What is expected: Copy each line below in which the word "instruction" occurs.

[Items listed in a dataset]
┏━━
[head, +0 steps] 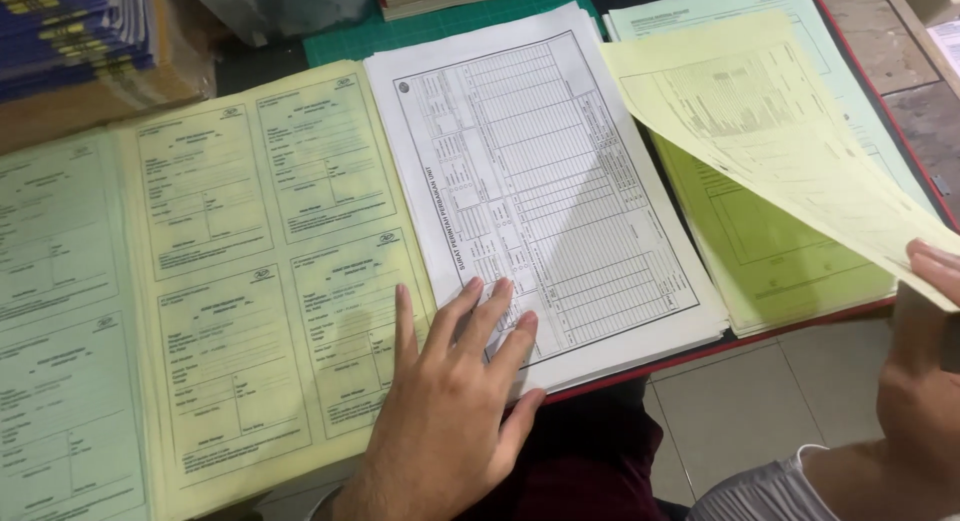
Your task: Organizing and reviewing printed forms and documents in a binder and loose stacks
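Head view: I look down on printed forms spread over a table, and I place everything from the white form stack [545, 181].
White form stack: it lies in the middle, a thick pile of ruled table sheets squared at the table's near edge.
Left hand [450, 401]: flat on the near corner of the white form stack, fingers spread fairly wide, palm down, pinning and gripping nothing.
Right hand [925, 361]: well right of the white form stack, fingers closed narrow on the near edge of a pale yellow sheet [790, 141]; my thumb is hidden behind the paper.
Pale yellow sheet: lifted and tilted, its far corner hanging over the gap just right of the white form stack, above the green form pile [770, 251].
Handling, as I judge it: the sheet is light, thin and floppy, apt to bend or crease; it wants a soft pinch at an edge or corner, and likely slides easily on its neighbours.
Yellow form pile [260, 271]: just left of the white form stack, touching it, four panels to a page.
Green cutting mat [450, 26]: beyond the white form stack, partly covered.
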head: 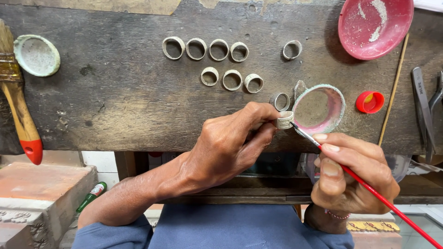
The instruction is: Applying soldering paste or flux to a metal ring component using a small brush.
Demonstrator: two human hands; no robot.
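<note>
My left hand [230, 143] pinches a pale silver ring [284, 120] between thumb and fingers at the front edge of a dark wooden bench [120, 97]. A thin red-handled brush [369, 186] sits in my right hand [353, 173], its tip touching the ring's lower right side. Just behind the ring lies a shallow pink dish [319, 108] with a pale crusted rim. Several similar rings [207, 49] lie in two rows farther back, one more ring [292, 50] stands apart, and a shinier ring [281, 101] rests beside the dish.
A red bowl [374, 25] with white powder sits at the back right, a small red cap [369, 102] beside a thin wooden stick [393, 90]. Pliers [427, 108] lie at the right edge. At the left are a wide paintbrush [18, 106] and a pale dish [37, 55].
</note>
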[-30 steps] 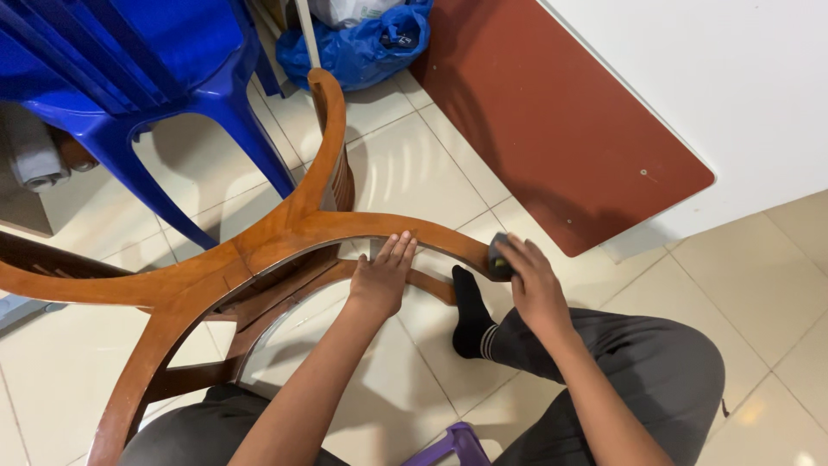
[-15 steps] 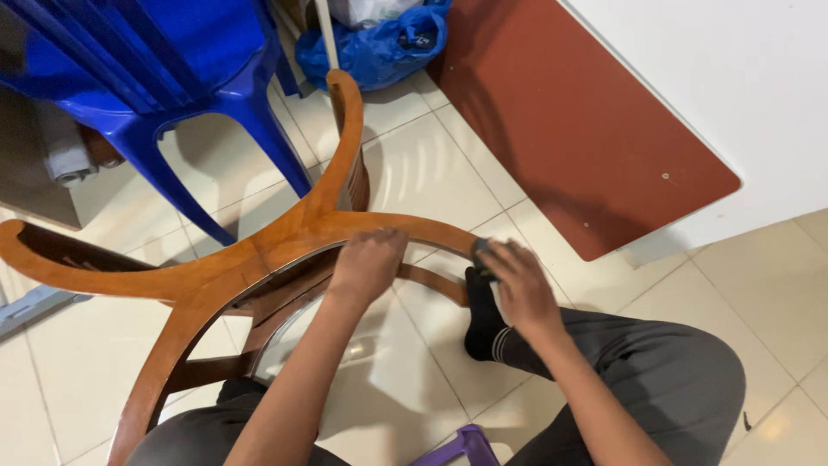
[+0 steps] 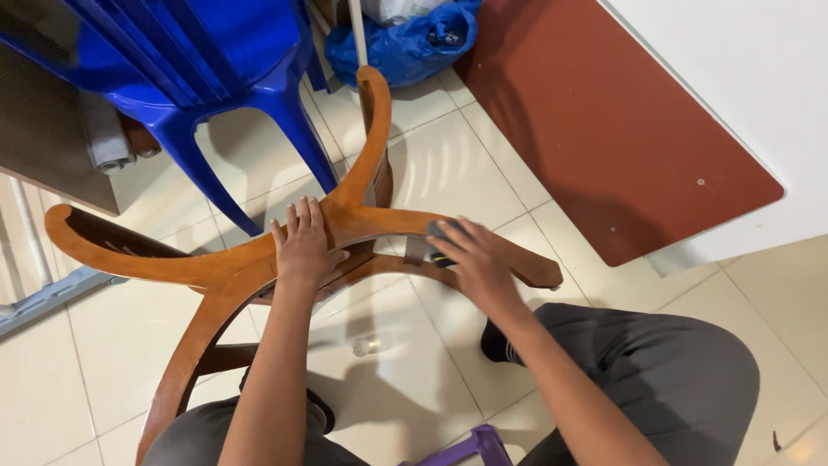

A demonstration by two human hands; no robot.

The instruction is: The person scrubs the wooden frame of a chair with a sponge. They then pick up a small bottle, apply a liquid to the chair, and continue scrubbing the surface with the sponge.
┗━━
Result:
The instruction is: Applying soldering paste or flux to a metal ring component using a small brush.
The instruction is: The person scrubs the wooden frame of a chair with a sponge. They then pick up a small bottle, apply a liquid to the chair, and continue scrubbing the surface with the sponge.

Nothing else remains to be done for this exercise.